Work task – Give the number of lines below with "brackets" in them, leaving out anything else.
= Beginning of Section =
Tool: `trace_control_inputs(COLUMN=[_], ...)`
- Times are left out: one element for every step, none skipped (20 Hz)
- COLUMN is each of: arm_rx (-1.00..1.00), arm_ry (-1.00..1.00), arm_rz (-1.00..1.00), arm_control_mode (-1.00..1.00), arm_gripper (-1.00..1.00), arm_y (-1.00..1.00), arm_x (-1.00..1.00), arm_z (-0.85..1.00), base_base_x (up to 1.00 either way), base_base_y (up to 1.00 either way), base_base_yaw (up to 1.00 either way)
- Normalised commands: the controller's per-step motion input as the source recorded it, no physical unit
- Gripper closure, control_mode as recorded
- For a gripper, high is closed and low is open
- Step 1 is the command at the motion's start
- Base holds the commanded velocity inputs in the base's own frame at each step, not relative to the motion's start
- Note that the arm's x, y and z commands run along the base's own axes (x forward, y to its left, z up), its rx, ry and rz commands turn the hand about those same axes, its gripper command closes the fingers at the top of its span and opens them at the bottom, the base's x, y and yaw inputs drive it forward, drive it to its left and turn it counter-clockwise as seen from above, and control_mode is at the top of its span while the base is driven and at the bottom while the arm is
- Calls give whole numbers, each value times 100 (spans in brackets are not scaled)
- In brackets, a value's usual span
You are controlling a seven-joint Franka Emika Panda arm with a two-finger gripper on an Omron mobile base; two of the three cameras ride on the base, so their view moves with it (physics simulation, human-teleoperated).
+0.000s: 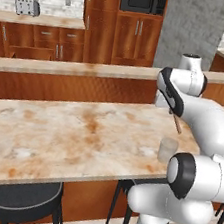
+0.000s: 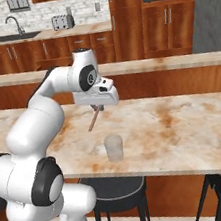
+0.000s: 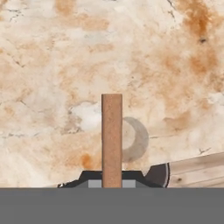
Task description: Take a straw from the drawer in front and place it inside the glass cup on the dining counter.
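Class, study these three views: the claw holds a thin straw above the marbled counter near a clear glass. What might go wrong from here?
1. The thin reddish-brown straw hangs tilted from the claw, so its tip may strike the rim of the clear glass tumbler instead of entering.
2. The tumbler stands close to the near edge of the beige marbled dining counter; a knock might tip it off.

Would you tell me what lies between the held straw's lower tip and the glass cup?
Nothing: in the right base view the straw hangs from the gripper above bare dining counter, apart from the glass cup.
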Motion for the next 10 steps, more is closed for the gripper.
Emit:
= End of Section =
Task response – 2